Oh, do not worry about bashing Wyndham.  That appears to be a popular sport.  A number of locations on the East Coast are pushing hard the concept to over buy points and use them for rental.  Most push that you should rent through the sister company's rental program.  I looked hard this option and, like another poster indicated, I am not convinced their numbers are right or doable.  You might or might not get back part of your maintance fees, then you might lose the use of the points to.  As for using the credit card to pay for maintance fees pitch, this is also occuring at a number of locations, I guess that depends on how much you use the credit card.  Be very very careful on relaying on this representation.  I just received notice from my Bank (a major player in the lending business), They have discontinued their rewards program for Debit Card purchases because of the passage of a new federal law that significantly reduces the revenue banks receive from merchants when using the debit card.  This could be expanded to credit card rebates and thoughout the industry.


----------



## timeos2 (Jul 11, 2011)

Ok no bashing. Just the cold truth. You are being taken on ride for $18,000. Rescind now while you can as doing what you were told is not going to pay you back $18k PLUS the extra fees. You don't need to buy the extra points retail to get the Visa card. Any rebate it offers will still be there if your points are as they are now, you add more by resale or retail. Ask for written guarantee everything will come through as promised - you won't get it that I will guarantee! 

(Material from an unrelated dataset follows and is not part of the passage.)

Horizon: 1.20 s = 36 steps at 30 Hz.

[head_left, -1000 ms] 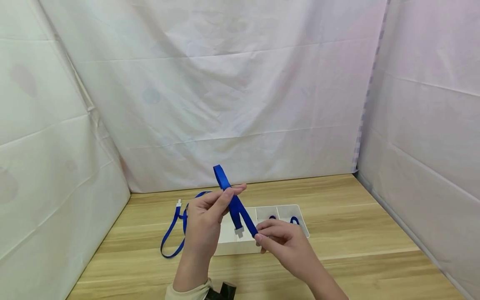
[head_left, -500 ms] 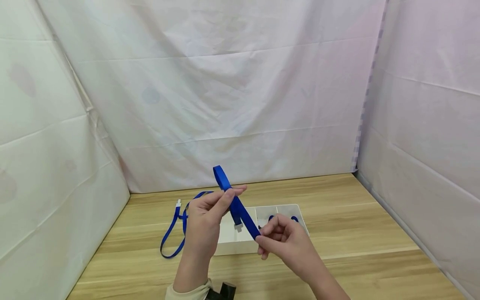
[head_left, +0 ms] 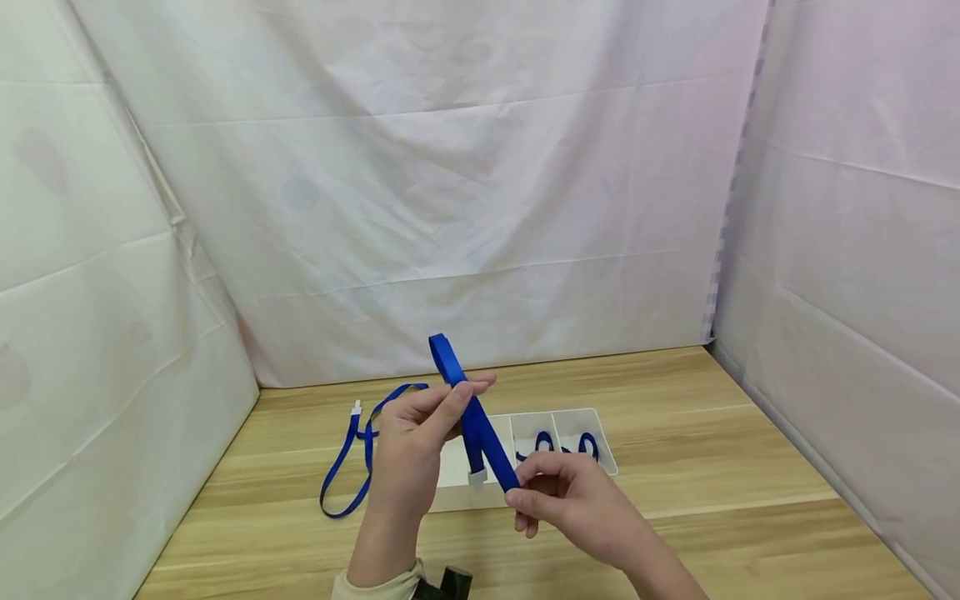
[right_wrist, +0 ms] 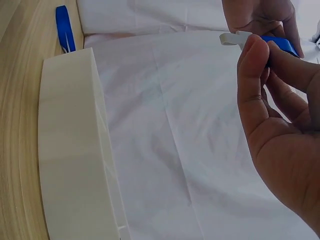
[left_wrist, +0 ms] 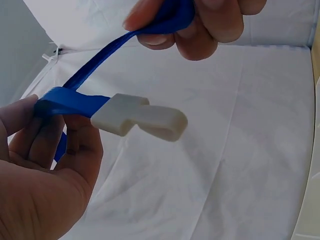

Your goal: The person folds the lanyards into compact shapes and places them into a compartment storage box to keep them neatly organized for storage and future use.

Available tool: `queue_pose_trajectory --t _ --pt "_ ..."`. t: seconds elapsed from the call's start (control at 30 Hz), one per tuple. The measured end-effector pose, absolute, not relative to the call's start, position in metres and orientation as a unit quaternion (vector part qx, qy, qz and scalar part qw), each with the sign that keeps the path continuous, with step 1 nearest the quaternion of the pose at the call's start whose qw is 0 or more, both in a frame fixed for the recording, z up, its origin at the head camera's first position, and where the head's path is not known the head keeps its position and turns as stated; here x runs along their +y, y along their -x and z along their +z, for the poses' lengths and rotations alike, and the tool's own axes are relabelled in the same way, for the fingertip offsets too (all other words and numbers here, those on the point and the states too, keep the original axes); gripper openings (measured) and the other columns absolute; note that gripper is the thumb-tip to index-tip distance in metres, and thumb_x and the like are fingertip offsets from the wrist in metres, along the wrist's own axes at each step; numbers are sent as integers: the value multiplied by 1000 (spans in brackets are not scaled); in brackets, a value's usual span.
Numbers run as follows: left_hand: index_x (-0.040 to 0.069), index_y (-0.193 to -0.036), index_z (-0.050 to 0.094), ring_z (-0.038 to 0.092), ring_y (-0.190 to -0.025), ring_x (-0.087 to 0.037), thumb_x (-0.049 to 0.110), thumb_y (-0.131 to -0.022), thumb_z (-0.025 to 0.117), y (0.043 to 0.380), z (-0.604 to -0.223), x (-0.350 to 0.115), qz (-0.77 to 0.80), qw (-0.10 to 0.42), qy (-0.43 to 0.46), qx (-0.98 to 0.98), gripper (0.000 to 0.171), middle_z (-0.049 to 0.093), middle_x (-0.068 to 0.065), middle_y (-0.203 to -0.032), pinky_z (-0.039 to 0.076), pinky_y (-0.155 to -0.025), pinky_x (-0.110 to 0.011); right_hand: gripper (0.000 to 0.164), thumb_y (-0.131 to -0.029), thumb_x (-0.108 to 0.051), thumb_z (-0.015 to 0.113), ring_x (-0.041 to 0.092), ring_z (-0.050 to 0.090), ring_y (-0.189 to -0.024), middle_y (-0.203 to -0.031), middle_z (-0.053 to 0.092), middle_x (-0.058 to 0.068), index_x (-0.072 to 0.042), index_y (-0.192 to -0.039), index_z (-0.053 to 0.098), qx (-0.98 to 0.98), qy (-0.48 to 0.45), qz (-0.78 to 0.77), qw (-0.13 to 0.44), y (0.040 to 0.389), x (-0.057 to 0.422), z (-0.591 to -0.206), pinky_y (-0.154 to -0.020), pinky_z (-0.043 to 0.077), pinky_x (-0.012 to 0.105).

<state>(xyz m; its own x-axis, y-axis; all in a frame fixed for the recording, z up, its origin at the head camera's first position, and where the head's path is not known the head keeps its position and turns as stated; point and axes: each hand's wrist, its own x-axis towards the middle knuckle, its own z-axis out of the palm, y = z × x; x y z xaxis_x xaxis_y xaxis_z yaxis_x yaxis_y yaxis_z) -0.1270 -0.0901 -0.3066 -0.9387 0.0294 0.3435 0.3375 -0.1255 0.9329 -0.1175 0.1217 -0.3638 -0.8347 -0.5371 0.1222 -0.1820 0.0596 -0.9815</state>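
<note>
A blue lanyard (head_left: 493, 446), folded over on itself, is held up above the white box in the head view. My left hand (head_left: 412, 446) pinches its folded upper part between thumb and fingers, and a loop sticks out above. Lower right, my right hand (head_left: 573, 500) pinches the band between thumb and fingertips. From the left hand's side hangs a short end with a white plastic clip (left_wrist: 137, 116), which stands free of both hands in the left wrist view. In the right wrist view the right fingers cover most of the band.
Below the hands is a white divided box (head_left: 468, 498); its right compartments hold coiled blue lanyards (head_left: 588, 446). Another blue lanyard (head_left: 343, 467) with a white clip lies on the wooden table (head_left: 712, 433) at left. White cloth (head_left: 480, 183) hangs behind and at the sides.
My right hand has moved slightly down, drawing the band with it. The hanging clip has swung lower. More of the lanyards in the right compartments shows. My left hand stays nearly still.
</note>
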Motion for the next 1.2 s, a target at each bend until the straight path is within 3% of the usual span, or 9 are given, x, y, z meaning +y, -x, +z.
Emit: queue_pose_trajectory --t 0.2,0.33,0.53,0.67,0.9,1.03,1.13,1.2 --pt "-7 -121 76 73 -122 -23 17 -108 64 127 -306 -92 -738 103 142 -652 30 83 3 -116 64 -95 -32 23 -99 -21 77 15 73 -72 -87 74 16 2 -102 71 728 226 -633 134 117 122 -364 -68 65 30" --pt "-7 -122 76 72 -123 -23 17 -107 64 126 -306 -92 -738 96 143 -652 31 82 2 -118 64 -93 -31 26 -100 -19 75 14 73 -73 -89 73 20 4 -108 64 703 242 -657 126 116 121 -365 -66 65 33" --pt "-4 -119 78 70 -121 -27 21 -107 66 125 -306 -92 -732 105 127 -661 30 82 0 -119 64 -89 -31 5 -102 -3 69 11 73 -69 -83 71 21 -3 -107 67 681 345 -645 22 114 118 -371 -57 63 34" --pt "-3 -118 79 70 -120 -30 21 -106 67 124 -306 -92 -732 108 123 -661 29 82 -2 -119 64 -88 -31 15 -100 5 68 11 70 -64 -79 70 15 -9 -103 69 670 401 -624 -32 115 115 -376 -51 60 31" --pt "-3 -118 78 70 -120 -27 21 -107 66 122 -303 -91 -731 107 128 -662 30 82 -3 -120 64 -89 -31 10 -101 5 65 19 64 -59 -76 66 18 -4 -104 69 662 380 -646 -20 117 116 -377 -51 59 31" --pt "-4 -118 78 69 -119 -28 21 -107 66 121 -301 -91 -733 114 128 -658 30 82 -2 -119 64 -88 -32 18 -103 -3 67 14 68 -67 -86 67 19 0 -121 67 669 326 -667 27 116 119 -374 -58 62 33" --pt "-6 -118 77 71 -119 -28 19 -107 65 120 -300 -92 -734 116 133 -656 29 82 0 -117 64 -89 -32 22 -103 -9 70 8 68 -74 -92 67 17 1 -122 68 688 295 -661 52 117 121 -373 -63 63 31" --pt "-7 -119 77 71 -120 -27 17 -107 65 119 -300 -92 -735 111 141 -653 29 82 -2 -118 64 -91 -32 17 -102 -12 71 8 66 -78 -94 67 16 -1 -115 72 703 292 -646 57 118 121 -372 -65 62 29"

Don't be snookered - rescind while you can. You won't regret it while you  will regret paying $18,000 for points worth $2000 tops at resale. Good thing you asked.


----------



## StrayKatt (Jul 11, 2011)

OK, you guys convinced me.    Actually I was already feeling very uncomfortable about the whole thing.  There was a point toward the end of the presentation where I asked a question, and the salesman gave me a quick yes/no answer that wasn't really an answer and then left.  I still haven't found out any concrete information about the credit card.  I was thinking about stopping back into the office and asking for a copy of the terms and conditions.  It seems like they should have given it to us when we applied for the card.  But then I'm not sure if I really want to go in there again.  We are going to find a post office tomorrow and get the letter mailed out.


----------



## StrayKatt (Jul 11, 2011)

By the way, the salesman told us that the ONLY way we could get this member's credit card is to become VIP Gold.  He said that it isn't offered to anyone below Gold level.


----------



## ronparise (Jul 11, 2011)

I cant speak to the credit card,  but I have rented Wyndham reservations. 88000 points is about enough for a long  weekend, even if you use your discount.

I rent weekends for $500 which should be enough to cover your maintenance fees, but not touch your mortgage

If your mortgage is $3000 a year You will need to put in excess of $50000 a year on that credit card (assuming a 6% cash back)

So if everything he said is true, sure you might get it to pay for itself, but whats the point...It seems like a lot of work and a lot of risk, to break even

Id rescind and if you want more vacation time, buy a contract on ebay


----------



## DrBopp (Jul 11, 2011)

StrayKatt said:


> By the way, the salesman told us that the ONLY way we could get this member's credit card is to become VIP Gold.  He said that it isn't offered to anyone below Gold level.



I don't know what resort you are at in Myrtle Beach, but look for a Kinko's/Fedex copy center, use the computer or a pencil and paper and write out that rescinsion ASAP. There are several in the MB area. You will be losing thousands of dollars if you don't act quickly. I don't know anything about the credit card side of the issue, but you would be taking a real bath if you kept that contract. Do it TODAY!

FedEx Office Print & Ship Center

Categories: Local Services Printing Services Local Services Shipping Centers Printing Services, Shipping Centers 

258 Hwy 17 N
North Myrtle Beach, SC 29582

(843) 281-8457 

Gordon


----------



## rrlongwell (Jul 11, 2011)

I believe, even though the credit card using one of the Wyndham family of companies names,  was tied to the purchase of a new times share (a number of locations use this one), it is accutally a lender with a pre-existing agreement with Wyndham.  It is extremely unlikely they will cancel your credit card if you resend.


----------



## am1 (Jul 11, 2011)

You are not going to get %6 cashback on everything.  Maybe 6% cash back on some categories some of the times.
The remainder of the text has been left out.